They drink their own milk without knowing it, and they get used to the hard metal strapping them down to the chair, holding their ankle to the walls. They get used to the pressure pain in their chests, and the pumping of their nipples turns into a far echo of screams and squalls, the little things taken away from them before they can hold them.

Some laugh, at times, for no reason. Some just sit. Some others cry until they're dry, and then they are taken away, to the resting room, but they never come back.

 

Some protest with nails and fists when the pumps are switched off.

No, they say, no, no, we have to feed our boys, they're out there, we have to feed them. It's necessary.

Others walk out and keep walking, out in the Wasteland.

Some look at the War Boys.

 

 

“ **Scarcity would blind us, and the wasteland still called, and from many, only a few.”**

**-The Fourth History Woman**

 

_I am born but not alive_

_my song sings_

_I climb and climb to reach Valhalla_

_I am body and parts_

_pistons engines_

 

_skin-scarred and war-like_

_I climb and climb to reach Valhalla_

_miracles mechanics_

_my vehicle my ride_

_my steering wheel_

 

_I'll use my fingers to cling on_

_I'll feed the scoops with guzzolene_

_I'll man the guns and climb up higher_

 

_to the pinnacle_

_the driving seat_

_half life to full_

_I climb and climb to reach Valhalla_

 

The chorus echoes in the nights, especially when the wind is down. It's never too close, although they all know some of them sneak in The Citadel when it's dark, or in the full light of the midday sun, when even their pale skin is not visible in the glare. They still need blood, don't they?

The cars' engines roar and roar, when they are not singing.

The first convoy directed to Gas Town never arrived. Furiosa knows better, now, and the convoys are always armed.
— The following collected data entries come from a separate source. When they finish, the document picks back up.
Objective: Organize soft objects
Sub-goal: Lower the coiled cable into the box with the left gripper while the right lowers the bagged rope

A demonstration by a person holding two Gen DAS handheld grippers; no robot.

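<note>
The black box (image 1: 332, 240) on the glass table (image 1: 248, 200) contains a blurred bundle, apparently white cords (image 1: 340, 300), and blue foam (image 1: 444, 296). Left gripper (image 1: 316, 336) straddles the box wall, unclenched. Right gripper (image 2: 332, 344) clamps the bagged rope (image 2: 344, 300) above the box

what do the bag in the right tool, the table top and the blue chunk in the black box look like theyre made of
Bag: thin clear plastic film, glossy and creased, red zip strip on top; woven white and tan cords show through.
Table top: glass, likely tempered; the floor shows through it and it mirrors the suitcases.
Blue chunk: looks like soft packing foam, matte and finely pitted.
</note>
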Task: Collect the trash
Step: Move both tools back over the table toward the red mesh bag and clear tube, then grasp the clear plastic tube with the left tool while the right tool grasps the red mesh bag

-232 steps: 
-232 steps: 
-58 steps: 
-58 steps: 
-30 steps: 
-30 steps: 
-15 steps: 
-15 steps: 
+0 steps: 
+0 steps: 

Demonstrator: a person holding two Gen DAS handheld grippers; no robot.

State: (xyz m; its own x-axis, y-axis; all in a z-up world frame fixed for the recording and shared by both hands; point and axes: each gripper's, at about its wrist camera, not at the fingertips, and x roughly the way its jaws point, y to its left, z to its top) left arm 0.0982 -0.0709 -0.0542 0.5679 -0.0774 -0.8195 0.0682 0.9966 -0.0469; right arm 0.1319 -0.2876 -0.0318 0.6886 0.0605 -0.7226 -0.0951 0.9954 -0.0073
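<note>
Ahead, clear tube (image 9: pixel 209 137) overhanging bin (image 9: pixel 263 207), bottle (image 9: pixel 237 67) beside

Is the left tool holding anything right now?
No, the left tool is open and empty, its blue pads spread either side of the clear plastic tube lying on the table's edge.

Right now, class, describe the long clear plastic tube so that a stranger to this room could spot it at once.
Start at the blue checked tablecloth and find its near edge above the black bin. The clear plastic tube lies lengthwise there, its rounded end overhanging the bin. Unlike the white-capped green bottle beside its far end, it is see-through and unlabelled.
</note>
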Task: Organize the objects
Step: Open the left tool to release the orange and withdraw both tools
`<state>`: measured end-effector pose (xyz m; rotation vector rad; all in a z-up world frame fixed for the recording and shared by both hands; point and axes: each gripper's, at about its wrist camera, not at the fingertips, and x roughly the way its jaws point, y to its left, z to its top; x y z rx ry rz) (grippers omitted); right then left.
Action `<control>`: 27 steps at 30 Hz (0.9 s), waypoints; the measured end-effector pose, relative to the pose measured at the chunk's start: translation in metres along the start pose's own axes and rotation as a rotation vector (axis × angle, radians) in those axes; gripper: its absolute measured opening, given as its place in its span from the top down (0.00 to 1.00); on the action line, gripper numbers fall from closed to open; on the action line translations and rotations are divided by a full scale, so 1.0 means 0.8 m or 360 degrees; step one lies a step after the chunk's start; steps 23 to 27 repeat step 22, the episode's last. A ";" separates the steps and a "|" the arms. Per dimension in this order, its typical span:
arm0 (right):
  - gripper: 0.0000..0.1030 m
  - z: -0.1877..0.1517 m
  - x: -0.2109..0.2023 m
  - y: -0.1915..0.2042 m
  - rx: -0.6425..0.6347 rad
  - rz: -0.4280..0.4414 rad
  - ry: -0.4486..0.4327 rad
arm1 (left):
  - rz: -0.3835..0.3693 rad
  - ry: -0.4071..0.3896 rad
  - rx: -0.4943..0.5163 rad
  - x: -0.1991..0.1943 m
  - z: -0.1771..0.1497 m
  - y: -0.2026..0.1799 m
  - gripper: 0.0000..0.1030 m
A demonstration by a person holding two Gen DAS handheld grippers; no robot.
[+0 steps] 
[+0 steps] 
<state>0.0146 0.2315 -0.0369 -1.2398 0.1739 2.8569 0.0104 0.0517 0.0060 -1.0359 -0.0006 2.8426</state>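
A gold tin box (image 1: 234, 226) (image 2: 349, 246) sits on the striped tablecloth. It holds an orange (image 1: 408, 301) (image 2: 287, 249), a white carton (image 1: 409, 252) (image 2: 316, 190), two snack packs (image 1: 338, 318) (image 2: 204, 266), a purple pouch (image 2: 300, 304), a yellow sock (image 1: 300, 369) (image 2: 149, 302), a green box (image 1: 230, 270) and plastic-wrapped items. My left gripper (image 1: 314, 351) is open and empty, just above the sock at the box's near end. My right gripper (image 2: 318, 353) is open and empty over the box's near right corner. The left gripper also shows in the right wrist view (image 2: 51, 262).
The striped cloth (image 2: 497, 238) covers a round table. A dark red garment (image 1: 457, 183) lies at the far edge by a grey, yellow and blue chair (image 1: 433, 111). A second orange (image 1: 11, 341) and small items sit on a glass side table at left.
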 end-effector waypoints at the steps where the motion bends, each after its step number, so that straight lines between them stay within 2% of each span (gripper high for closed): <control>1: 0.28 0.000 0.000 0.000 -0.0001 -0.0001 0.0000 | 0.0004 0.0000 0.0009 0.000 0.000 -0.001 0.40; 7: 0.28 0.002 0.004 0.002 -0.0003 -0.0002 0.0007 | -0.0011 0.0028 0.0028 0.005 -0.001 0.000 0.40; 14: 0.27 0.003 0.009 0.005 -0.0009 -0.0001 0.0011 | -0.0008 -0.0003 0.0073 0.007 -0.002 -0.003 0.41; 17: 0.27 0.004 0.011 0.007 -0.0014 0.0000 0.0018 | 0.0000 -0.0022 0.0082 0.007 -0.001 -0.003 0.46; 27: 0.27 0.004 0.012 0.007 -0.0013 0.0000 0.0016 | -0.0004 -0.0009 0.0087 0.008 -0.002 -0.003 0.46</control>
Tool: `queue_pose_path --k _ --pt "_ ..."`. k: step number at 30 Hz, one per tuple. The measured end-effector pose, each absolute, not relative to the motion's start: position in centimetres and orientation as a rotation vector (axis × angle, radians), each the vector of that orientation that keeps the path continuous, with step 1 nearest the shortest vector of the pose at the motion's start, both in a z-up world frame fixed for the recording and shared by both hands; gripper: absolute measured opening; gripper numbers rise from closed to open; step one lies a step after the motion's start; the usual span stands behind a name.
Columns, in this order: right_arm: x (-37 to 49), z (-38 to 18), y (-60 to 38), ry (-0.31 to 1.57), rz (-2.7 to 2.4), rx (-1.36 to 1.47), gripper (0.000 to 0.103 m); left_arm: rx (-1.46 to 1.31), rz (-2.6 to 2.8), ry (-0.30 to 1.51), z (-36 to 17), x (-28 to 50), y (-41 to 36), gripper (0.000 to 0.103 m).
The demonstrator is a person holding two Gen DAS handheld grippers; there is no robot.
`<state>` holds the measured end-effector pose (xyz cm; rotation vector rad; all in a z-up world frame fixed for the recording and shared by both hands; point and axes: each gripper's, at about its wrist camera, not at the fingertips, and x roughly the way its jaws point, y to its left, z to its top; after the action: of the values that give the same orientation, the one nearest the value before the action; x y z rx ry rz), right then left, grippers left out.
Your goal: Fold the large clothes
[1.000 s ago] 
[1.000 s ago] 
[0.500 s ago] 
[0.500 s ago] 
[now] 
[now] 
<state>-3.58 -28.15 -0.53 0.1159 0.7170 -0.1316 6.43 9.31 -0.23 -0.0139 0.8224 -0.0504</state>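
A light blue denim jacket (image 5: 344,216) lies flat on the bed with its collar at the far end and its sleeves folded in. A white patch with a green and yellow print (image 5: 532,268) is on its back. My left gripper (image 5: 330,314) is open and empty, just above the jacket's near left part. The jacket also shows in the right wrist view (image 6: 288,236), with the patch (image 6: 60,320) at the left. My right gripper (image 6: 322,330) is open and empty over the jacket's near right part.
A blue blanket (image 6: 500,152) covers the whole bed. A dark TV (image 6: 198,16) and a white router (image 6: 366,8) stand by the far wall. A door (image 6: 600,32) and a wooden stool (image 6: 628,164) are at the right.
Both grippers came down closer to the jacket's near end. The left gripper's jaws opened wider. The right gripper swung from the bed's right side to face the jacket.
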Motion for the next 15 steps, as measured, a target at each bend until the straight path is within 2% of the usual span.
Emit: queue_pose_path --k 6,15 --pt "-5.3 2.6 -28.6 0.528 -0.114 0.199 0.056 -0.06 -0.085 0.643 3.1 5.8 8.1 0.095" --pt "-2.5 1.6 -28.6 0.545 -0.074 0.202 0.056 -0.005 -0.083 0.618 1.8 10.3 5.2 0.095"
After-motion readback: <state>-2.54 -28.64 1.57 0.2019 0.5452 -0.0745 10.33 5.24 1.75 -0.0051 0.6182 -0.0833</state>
When they catch one, they don't kill him. It seems cruel. The ones they catch, they close them in a cave. They give them food, and water. And someone holds their hands during the last moments.

 

They know they mostly need to wait. There are already so many dangers in the Wasteland, but the remaining War Boys, the ones that ran away, with their engines and their scars and their white powder, won't be one for long.

 

\---

 

The blotch of bright green vegetation shines from a distance, a treasure ferociously guarded. Max sleeps in his cave, and knows he won't stay. The Citadel is for the living, now, finally, and he's not sure about what he is. But for now, a moment.

 

A moment before The Wasteland calls.

**Author's Note:**

> Such a rich world, and such intriguing characters. My style tend to the minimalist, hope it works!


End file.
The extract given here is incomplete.